Mirandac - that is great insight. So true - if you're really lucky - you will meet a group of outgoing people who will greet you and show you the way. But that was not my experience. I didn't understand back then, that people most often are just as shy and reserved as me. We didn't all walk into alanon with super high self esteem and self worth and everything all jolly!!!
I went to lots of meetings where most everyone was new. So I didn't get any sort of welcome at all. But being able to come and here read helped - and look at you - you're already reaching out and sharing!
I walked into alanon with very little expectation, and when I left - I felt like I was waiting my WHOLE LIFE to get there! WHERE HAD THIS BEEN ALL MY LIFE???? Why was it such a secret???
Well - it didn't matter after a while... I was where I belonged since the day I was born into an alcoholic home... and I could feel it. It didn't matter if people said hello to me really... I connected with the shares and the readings and the feeling that everything was FINALLY going to get better! And I did end up finding some meetings with lots of long timers (took trying lots and lots and lots of different ones) and I found solution based meetings and keep to those now.
Now I work at greeting newcomers when they come, and try to give back what was freely given to me. There are lots of things you can do to help out... like offer to make coffee or set up the chairs... it helped me get to know people. I go to CODA meetings too because I am in recovery and married to someone in recovery - so it gets tricky sometimes... but things are 10000000% percent better, and I am looking forward to my life instead of dreading it. I hope the same for you! Keep us posted!
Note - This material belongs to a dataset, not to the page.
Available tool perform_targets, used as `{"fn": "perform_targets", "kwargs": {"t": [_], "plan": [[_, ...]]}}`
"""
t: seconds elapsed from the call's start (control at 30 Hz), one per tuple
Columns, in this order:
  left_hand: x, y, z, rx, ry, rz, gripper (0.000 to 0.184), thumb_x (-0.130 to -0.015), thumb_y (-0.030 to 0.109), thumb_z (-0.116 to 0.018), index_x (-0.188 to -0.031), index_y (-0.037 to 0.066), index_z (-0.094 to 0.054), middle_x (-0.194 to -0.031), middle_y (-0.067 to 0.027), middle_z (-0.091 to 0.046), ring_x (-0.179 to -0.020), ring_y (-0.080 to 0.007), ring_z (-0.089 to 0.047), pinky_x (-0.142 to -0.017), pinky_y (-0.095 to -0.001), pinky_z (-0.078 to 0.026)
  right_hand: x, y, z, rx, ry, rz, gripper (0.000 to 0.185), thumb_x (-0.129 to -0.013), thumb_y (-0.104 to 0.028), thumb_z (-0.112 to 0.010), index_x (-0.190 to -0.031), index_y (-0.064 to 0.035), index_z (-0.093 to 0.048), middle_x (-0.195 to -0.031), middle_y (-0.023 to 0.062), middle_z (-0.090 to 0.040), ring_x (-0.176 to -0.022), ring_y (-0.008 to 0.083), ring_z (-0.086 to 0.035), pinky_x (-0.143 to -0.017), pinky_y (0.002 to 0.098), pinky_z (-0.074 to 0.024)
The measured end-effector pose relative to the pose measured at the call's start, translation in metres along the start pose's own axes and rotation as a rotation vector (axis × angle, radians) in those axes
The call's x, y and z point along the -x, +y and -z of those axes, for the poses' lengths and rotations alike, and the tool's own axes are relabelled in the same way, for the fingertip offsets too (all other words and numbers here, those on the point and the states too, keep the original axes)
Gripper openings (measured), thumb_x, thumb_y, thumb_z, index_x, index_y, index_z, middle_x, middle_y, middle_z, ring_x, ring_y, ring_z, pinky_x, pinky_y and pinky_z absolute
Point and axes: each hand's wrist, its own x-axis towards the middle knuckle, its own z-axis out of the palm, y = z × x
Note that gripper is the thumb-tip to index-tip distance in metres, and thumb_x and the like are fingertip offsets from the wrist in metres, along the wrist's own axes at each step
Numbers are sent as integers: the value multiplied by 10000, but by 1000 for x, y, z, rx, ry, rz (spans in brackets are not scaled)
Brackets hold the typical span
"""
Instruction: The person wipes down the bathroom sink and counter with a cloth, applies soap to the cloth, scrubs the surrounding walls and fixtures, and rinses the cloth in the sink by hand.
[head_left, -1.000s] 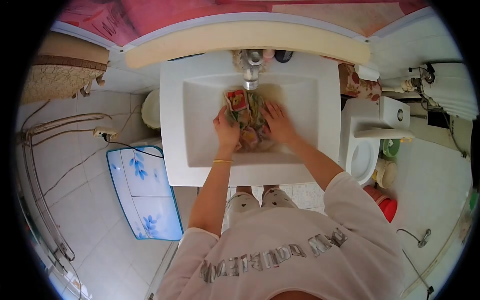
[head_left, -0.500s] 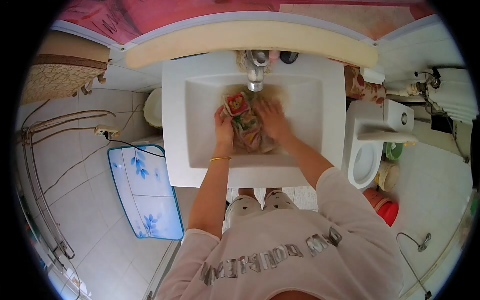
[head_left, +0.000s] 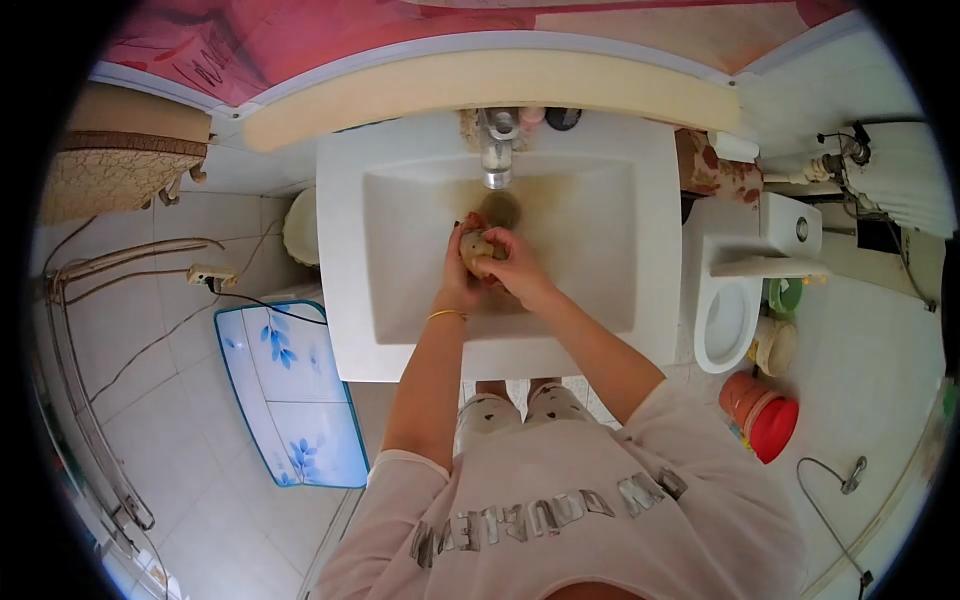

Ah yes, my head can come up with a million excuses when I don't want to do something... especially if I feel scared about it.
Hope you enjoy that meeting. :)
PS - I live in a small town too, I've come across many many people I know in my professional and social life inside the meetings of either Al-Anon or AA. I cannot tell you enough how I see people fully respecting and honoring anonymity. It's a real heart-warming experience to see that people are capable of trustworthiness.
Good luck tomorrow Melly! I was so happy after I went to my first meeting. I felt understood. I felt safe. I find the organization/predictability of the meeting format soothing/comforting as well. I hope you have a good experience.
You are very brave! I have all those same thoughts. Good for you for not letting them get the best of you. I hope you will come back and share how it went.
I was so close to climbing back into bed and hiding...but I went.
And guess what? When I got there it was just 2 ladies and they really seemed a bit shocked when I walked in lol. They said most weeks it's just the 2 of them...awkward at first but in the end really awesome. When I was talking I had this dreadful guilt and worry; because imagine what he would say if he heard- it's so weird how I can almost hear his voice as clearly as my own--he doesn't even have to be there for his twisty logic and blame to make me doubt myself- and then it dawned on me- he really truly isn't ever GOING to hear about it and I really can say whatever is true for me in that space, without any fear. It felt amazing. And they were lovely.
Yes, I absolutely did. And to be able to discuss honestly my concerns for my daughter and my desire to be a better model of strength and happiness without being judged was so good- no need to feel defensive-no need to fear repercussions for being honest- was very empowering.